_What needs to be done_. Output the data below line for line, exactly, up to and including the line where "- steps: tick" appears.
***** Input records *****
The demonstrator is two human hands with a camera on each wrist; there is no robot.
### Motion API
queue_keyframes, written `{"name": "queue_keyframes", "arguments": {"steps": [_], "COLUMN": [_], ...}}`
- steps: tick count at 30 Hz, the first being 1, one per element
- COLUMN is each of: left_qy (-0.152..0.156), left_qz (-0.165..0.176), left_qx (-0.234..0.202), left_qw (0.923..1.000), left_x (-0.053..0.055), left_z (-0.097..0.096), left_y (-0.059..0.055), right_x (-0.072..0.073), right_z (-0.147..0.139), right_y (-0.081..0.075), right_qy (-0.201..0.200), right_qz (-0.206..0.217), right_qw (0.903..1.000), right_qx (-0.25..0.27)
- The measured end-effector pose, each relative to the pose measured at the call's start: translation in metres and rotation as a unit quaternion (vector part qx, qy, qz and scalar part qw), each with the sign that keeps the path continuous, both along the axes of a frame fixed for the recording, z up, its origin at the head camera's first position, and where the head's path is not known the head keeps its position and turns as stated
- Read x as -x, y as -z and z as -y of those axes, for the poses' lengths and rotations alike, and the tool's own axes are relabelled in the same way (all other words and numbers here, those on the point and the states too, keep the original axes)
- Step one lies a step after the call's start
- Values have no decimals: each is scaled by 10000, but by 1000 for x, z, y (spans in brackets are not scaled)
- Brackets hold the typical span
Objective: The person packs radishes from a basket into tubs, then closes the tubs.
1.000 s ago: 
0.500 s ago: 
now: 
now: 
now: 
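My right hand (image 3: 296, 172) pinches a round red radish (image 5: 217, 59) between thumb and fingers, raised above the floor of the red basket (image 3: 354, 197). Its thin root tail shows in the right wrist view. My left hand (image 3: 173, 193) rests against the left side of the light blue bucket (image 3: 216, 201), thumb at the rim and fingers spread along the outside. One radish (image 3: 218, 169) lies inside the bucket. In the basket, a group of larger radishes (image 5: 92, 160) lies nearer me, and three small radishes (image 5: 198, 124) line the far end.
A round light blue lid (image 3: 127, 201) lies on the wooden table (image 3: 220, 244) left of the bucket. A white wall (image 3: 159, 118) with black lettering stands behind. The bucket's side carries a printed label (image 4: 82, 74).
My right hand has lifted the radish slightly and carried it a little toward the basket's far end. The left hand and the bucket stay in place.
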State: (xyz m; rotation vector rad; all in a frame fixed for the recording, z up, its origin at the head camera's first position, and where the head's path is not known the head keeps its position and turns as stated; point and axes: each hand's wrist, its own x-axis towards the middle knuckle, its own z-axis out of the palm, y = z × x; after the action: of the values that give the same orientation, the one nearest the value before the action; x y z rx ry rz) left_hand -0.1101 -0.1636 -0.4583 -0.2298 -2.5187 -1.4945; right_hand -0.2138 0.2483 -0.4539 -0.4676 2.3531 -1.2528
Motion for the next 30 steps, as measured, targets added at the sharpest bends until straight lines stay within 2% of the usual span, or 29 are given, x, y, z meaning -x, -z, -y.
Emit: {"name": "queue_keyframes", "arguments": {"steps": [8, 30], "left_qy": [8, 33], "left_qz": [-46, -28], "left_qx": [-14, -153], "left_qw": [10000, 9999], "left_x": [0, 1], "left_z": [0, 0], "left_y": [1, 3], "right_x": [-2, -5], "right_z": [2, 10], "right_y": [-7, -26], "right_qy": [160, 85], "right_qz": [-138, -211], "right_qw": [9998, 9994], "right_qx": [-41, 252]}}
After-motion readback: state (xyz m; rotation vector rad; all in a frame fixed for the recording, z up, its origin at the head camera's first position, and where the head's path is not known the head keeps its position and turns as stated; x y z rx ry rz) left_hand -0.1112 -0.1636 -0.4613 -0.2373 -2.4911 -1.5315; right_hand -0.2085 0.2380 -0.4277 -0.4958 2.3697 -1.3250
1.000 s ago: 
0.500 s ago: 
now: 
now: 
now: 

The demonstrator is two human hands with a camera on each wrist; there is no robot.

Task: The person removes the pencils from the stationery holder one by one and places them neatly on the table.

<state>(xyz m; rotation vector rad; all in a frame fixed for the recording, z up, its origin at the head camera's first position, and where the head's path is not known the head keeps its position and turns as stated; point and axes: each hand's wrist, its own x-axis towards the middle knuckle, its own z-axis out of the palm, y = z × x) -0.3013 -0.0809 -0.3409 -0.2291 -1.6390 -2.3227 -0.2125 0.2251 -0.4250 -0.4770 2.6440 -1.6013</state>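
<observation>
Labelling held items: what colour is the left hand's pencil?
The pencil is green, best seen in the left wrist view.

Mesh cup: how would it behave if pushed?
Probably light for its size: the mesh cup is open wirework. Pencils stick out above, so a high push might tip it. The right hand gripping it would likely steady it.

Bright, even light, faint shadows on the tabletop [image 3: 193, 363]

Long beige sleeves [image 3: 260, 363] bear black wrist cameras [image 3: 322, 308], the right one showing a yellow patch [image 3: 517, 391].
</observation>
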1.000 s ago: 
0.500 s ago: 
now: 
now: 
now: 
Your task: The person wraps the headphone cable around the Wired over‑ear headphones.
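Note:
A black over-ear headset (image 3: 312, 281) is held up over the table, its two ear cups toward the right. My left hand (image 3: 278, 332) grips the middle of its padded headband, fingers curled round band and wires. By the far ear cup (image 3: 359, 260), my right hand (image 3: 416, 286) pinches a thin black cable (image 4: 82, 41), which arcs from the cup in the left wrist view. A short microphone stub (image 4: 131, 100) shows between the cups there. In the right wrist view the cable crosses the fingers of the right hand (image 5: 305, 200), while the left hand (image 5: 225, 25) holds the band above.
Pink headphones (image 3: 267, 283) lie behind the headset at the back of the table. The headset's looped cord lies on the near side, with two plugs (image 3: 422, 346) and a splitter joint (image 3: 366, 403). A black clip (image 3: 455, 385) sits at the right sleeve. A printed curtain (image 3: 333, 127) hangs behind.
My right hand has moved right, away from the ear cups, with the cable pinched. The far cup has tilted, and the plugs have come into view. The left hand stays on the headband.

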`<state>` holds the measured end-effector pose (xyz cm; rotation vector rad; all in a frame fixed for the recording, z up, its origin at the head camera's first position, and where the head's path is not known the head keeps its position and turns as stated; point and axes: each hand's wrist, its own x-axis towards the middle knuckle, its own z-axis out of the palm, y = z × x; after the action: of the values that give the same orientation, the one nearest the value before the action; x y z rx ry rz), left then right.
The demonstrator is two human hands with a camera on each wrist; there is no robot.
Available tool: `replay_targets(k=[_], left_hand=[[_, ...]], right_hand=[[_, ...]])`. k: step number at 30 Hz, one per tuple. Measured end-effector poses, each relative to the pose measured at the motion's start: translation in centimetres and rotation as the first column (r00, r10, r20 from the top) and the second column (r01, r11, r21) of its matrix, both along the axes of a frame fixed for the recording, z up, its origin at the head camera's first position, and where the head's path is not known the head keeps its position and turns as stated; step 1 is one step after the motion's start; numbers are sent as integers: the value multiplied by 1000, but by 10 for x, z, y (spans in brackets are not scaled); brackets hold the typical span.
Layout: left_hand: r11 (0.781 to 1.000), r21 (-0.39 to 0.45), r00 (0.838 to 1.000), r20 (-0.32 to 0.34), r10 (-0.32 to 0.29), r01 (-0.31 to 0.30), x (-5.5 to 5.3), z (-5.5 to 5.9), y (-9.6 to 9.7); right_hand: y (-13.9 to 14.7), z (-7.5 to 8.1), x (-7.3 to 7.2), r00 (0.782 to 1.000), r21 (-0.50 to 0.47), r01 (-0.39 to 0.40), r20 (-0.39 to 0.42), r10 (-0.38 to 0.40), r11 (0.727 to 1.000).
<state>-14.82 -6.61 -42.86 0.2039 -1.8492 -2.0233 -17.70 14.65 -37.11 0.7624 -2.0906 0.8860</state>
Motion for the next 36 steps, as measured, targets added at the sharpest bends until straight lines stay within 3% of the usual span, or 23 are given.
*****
_Problem solution_.
The demonstrator is two human hands with a camera on each wrist; there is no robot.
### Motion API
queue_keyframes, written `{"name": "queue_keyframes", "arguments": {"steps": [_], "COLUMN": [_], ...}}`
- steps: tick count at 30 Hz, the first being 1, one per element

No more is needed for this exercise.